YOUR INSTRUCTIONS: Locate, in the data below, the line that contains "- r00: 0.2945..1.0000" and the line that contains "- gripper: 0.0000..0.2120"; reproduce exactly those two lines and every line between them, nothing more.

===== RECORDS TO PROCESS

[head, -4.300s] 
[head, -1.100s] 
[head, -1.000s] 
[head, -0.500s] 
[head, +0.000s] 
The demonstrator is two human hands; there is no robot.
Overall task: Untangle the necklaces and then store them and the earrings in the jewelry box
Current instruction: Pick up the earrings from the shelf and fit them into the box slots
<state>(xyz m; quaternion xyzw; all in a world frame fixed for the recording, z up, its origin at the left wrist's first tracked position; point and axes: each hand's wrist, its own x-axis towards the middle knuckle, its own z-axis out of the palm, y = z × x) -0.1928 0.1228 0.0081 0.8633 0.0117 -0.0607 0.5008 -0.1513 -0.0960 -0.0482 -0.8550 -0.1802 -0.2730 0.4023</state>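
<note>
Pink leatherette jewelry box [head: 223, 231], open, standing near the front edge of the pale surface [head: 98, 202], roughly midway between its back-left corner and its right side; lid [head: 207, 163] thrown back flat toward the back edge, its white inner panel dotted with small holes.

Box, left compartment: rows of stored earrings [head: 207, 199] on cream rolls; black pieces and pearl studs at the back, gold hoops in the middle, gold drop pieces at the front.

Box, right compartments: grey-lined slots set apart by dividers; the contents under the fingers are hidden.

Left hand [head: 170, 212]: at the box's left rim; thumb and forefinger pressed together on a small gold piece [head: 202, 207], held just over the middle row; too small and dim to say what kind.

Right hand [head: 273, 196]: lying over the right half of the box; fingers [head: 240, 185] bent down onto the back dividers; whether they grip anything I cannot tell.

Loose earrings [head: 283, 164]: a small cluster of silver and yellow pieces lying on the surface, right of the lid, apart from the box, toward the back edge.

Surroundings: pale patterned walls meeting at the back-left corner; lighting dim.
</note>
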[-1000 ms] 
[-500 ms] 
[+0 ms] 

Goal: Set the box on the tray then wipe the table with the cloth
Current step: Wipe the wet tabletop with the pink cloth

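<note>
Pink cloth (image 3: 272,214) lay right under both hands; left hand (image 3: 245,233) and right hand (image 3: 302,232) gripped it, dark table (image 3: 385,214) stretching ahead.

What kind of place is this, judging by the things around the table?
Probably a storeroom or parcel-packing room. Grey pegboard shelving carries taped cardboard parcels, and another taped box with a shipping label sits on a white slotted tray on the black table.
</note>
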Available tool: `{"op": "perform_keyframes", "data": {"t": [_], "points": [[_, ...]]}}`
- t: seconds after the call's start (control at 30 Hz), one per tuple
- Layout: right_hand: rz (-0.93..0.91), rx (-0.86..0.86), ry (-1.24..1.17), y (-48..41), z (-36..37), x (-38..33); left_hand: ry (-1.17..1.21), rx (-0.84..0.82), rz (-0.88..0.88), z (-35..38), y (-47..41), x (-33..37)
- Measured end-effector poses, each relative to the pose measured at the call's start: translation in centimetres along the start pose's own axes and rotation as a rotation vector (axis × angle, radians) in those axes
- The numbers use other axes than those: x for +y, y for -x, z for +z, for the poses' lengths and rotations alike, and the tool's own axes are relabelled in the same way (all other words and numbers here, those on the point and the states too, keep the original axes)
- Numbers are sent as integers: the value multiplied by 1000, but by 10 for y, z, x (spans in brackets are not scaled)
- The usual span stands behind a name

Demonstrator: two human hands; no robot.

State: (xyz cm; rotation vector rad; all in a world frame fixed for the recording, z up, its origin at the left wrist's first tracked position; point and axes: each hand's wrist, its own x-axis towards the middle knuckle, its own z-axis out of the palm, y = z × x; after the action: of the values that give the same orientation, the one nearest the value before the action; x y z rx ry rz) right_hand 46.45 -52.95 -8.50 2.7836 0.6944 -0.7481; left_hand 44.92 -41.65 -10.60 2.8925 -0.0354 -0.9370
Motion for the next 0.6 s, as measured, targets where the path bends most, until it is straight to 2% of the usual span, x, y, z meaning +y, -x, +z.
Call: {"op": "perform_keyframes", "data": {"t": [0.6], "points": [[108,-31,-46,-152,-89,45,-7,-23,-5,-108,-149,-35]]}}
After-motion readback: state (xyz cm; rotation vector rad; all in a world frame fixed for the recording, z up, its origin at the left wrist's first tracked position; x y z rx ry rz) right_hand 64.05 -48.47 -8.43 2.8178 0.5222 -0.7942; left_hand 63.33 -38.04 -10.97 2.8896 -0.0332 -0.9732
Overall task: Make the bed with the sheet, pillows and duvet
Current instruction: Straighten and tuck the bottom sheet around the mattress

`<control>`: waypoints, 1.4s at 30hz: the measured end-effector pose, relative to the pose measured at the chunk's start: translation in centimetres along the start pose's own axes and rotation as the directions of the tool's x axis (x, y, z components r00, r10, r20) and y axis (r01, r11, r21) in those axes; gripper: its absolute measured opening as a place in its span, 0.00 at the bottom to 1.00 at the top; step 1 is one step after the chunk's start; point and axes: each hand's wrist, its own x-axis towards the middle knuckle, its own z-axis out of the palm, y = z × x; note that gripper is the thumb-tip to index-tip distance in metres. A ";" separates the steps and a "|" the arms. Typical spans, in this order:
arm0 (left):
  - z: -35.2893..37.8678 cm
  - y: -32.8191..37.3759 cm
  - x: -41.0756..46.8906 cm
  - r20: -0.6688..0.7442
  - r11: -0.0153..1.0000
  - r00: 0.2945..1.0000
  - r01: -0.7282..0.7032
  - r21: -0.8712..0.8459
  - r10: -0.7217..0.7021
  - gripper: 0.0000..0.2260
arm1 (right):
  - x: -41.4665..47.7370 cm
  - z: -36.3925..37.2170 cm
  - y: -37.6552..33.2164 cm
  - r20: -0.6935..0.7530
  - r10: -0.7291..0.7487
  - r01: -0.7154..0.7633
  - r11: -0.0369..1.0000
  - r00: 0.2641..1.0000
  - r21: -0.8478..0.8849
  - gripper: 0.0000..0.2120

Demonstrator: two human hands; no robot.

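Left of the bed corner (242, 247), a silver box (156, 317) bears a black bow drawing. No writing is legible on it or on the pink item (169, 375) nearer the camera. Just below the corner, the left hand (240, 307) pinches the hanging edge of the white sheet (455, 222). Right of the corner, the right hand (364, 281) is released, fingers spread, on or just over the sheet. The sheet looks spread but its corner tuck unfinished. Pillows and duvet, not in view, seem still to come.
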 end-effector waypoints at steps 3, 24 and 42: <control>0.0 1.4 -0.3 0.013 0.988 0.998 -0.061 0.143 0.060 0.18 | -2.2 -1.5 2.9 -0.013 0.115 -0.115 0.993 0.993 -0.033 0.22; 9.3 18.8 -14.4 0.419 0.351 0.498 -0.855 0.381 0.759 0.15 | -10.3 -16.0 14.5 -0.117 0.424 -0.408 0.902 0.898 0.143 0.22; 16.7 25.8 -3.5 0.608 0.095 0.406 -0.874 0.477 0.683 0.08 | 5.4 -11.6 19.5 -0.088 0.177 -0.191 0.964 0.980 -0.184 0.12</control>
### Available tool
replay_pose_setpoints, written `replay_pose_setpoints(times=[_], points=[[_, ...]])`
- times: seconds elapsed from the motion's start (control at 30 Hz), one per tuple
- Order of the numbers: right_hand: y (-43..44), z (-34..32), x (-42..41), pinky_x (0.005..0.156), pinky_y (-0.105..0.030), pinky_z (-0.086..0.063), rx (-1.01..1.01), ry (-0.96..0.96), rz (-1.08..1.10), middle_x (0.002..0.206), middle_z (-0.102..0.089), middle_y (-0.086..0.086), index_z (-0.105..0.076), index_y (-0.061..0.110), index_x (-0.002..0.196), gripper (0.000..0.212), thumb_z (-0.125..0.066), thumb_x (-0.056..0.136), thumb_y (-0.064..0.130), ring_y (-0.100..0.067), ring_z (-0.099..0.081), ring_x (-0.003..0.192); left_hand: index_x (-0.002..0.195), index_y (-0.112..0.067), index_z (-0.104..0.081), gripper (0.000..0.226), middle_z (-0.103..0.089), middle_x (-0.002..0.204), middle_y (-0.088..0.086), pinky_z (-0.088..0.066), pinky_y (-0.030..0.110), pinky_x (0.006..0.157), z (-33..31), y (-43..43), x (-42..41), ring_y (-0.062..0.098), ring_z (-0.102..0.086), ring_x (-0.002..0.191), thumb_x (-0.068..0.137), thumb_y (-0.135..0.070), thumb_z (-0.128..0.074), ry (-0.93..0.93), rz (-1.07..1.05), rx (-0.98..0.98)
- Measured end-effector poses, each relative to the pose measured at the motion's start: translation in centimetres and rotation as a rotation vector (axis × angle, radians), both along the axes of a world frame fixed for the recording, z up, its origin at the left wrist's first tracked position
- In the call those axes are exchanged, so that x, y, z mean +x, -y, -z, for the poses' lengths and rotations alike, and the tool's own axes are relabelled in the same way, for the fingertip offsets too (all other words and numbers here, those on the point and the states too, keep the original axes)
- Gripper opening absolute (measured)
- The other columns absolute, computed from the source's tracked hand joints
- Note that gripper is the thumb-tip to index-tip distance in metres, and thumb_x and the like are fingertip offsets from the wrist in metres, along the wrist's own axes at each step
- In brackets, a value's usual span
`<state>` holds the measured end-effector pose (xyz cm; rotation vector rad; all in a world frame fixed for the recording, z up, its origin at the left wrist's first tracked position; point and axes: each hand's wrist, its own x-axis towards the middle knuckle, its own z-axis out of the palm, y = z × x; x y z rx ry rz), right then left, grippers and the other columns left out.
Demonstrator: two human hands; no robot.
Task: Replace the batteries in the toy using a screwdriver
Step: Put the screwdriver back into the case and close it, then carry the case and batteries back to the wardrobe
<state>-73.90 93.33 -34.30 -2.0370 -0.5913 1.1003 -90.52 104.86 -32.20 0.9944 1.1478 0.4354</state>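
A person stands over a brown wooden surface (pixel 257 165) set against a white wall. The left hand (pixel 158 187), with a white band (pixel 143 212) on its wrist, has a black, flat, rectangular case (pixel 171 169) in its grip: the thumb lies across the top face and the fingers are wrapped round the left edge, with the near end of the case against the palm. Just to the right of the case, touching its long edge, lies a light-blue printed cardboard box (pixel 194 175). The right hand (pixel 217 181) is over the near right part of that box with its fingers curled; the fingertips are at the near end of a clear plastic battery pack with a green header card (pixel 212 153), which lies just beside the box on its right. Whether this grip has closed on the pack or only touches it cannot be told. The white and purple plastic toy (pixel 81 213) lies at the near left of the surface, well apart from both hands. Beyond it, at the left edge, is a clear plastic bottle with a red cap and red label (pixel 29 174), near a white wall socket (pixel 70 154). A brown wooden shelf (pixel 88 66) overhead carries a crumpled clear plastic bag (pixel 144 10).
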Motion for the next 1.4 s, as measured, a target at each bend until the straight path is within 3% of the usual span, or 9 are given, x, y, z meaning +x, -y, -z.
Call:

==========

RESULT OF THIS TASK:
  - r00: 0.2945..1.0000
  - r01: -0.7282..0.7032
  - r21: -0.8712..0.8459
  - r10: -0.7217..0.7021
  - gripper: 0.0000..0.2260
arm1 (right):
  - x: -41.4665..47.7370 cm
  - z: -36.3925..37.2170 cm
  - y: -37.6552..33.2164 cm
  - r20: -0.6935..0.7530
  - r10: -0.7291..0.7487
  - r01: -0.7154..0.7633
  - r11: -0.0369..1.0000
  - r00: 0.2641..1.0000
  - r21: -0.8478..0.8849
  - gripper: 0.0000..0.2120

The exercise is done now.